■ INSTRUCTIONS FOR THE TASK: Reproduce only the lines that begin at the line with "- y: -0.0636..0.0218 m" and run to the end of the entries; omit every picture.
- - - - - - -
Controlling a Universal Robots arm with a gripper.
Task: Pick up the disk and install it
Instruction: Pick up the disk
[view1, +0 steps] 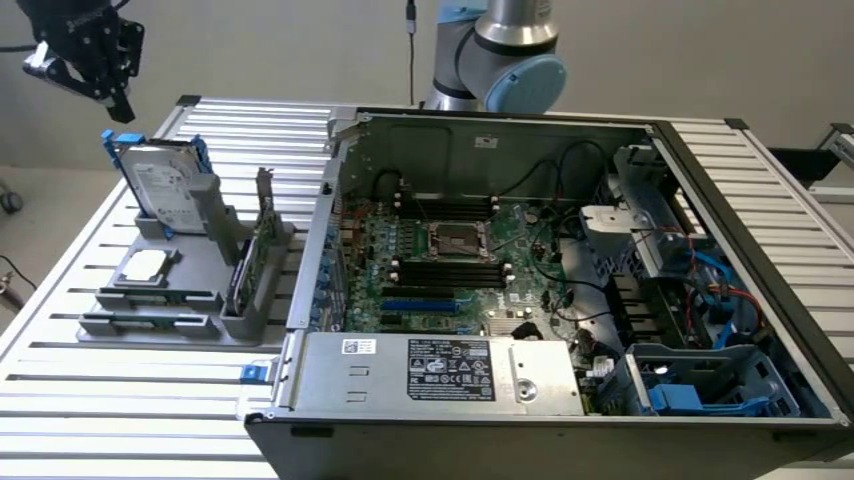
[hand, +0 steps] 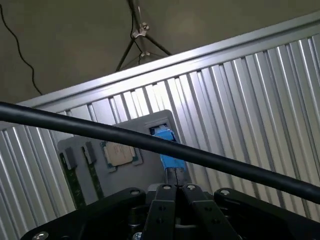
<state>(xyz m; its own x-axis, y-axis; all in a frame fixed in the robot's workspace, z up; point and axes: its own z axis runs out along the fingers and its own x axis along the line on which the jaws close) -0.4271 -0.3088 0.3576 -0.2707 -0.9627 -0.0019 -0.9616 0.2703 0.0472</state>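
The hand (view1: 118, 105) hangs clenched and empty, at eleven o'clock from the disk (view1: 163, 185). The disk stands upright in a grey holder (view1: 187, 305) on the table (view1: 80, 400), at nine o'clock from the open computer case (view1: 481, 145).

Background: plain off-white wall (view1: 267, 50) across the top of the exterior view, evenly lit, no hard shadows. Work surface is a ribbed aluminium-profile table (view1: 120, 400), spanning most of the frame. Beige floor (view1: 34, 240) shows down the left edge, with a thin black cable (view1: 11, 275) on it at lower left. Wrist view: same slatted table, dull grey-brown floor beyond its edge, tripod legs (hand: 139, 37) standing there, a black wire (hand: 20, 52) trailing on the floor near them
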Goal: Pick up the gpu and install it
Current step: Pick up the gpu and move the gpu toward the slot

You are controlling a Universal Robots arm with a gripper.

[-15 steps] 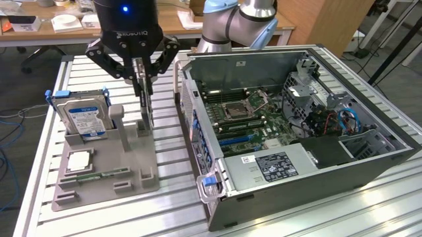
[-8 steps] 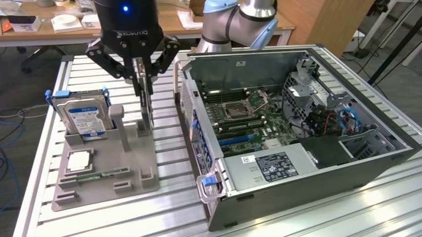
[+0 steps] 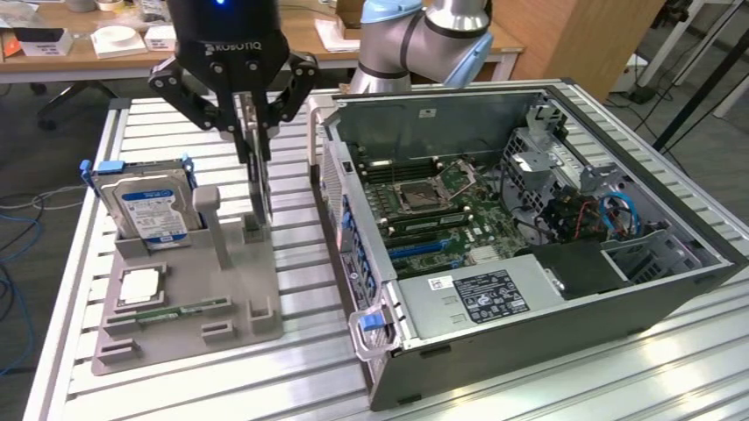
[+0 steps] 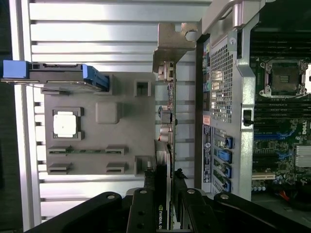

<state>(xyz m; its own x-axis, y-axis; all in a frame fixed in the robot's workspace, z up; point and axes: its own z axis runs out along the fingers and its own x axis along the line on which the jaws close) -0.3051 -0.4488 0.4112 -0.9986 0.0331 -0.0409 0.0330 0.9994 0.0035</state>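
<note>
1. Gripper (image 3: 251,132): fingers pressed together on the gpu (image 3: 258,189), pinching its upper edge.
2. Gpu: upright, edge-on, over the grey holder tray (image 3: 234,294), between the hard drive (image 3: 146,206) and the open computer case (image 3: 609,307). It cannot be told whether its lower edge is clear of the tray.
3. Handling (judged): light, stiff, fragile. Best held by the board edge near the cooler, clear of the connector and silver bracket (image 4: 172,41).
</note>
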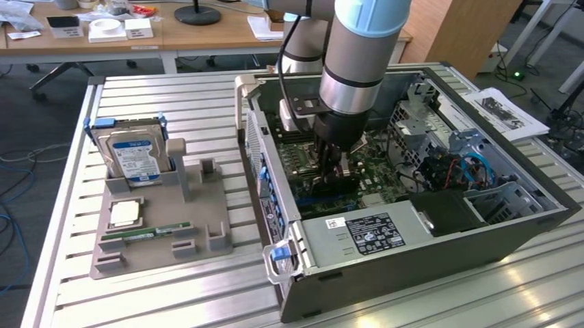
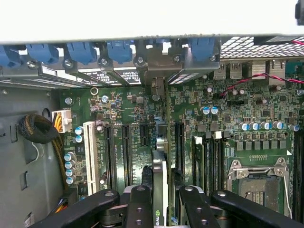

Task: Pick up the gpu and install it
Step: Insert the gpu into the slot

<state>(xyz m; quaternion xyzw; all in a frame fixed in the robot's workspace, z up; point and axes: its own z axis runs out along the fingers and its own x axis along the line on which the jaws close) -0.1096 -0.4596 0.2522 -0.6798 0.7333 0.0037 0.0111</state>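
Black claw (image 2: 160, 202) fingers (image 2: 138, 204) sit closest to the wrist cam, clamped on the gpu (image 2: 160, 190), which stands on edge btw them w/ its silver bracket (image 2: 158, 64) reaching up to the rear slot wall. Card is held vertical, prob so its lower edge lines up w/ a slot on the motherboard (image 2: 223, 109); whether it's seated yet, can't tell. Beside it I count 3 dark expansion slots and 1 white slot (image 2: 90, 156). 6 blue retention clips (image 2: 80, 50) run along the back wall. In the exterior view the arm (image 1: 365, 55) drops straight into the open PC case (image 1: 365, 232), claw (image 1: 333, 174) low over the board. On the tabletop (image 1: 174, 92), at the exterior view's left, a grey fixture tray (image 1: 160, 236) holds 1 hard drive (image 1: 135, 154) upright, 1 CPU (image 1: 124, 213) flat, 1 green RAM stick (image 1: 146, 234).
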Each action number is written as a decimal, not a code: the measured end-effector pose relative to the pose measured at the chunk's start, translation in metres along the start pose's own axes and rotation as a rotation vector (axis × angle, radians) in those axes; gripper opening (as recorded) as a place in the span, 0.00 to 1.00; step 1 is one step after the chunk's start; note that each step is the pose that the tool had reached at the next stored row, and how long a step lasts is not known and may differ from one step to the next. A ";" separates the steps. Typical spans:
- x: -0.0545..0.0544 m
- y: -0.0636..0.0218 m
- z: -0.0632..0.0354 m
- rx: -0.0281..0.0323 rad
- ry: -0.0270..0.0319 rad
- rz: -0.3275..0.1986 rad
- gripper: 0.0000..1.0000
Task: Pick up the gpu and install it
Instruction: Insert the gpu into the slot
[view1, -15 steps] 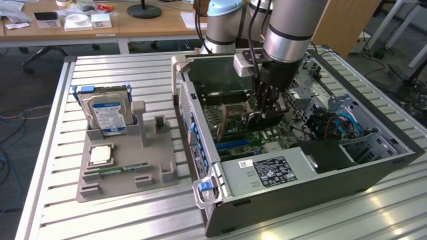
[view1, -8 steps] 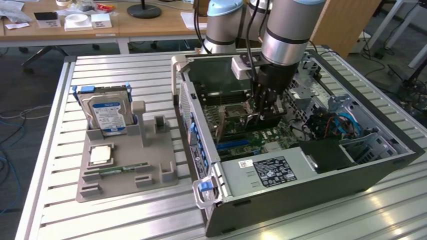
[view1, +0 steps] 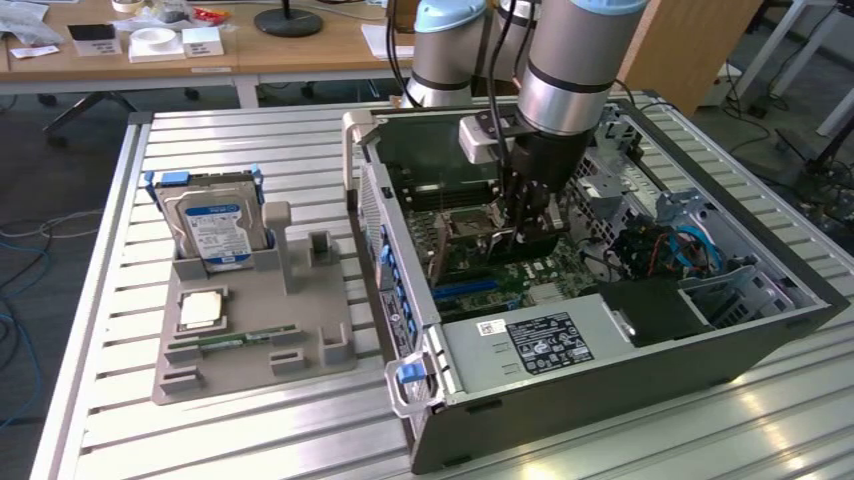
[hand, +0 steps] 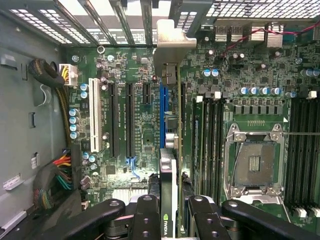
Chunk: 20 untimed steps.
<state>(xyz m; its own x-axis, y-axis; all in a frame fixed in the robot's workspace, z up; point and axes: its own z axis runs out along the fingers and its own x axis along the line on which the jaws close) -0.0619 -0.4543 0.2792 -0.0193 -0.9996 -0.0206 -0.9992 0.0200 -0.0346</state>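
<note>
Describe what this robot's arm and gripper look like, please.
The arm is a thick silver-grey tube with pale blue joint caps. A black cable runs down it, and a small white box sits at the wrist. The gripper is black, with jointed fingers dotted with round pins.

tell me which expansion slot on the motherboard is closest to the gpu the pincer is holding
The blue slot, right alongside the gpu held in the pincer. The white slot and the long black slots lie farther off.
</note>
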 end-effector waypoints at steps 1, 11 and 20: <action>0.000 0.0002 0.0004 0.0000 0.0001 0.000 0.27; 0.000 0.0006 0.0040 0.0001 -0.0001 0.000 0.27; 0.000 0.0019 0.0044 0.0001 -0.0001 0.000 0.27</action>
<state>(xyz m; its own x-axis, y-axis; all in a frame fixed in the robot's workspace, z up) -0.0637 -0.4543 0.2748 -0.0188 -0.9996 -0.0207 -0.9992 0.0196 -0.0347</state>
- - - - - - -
■ TASK RESULT:
- y: -0.0636..0.0218 m
- z: -0.0632..0.0354 m
- rx: -0.0281..0.0323 rad
- ry: -0.0270..0.0319 rad
- rz: -0.3275..0.1986 rad
- gripper: 0.0000..1.0000
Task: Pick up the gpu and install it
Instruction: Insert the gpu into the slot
[view1, -15 steps] 
[view1, -8 steps] 
[view1, +0 steps] 
[hand, +0 steps] 
Chunk: 20 untimed steps.
<state>(xyz m; its own x-axis, y-axis; all in a frame fixed in the robot's workspace, z up; point and axes: its own z axis runs out along the fingers and its own x axis along the line on which the jaws close) -0.0619 -0.4543 0.2792 -0.0193 -0.9996 -0.0206 -0.9992 0.0200 -0.0346</state>
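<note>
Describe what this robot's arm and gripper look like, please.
The arm is a thick silver-grey tube with pale blue joint caps. A black cable runs down it, and a small white box sits at the wrist. The gripper is black, with jointed fingers dotted with round pins.

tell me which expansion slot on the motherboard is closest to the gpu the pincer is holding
The blue slot, right alongside the gpu held in the pincer. The white slot and the long black slots lie farther off.
</note>
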 end-effector waypoints at steps 1, 11 and 20: <action>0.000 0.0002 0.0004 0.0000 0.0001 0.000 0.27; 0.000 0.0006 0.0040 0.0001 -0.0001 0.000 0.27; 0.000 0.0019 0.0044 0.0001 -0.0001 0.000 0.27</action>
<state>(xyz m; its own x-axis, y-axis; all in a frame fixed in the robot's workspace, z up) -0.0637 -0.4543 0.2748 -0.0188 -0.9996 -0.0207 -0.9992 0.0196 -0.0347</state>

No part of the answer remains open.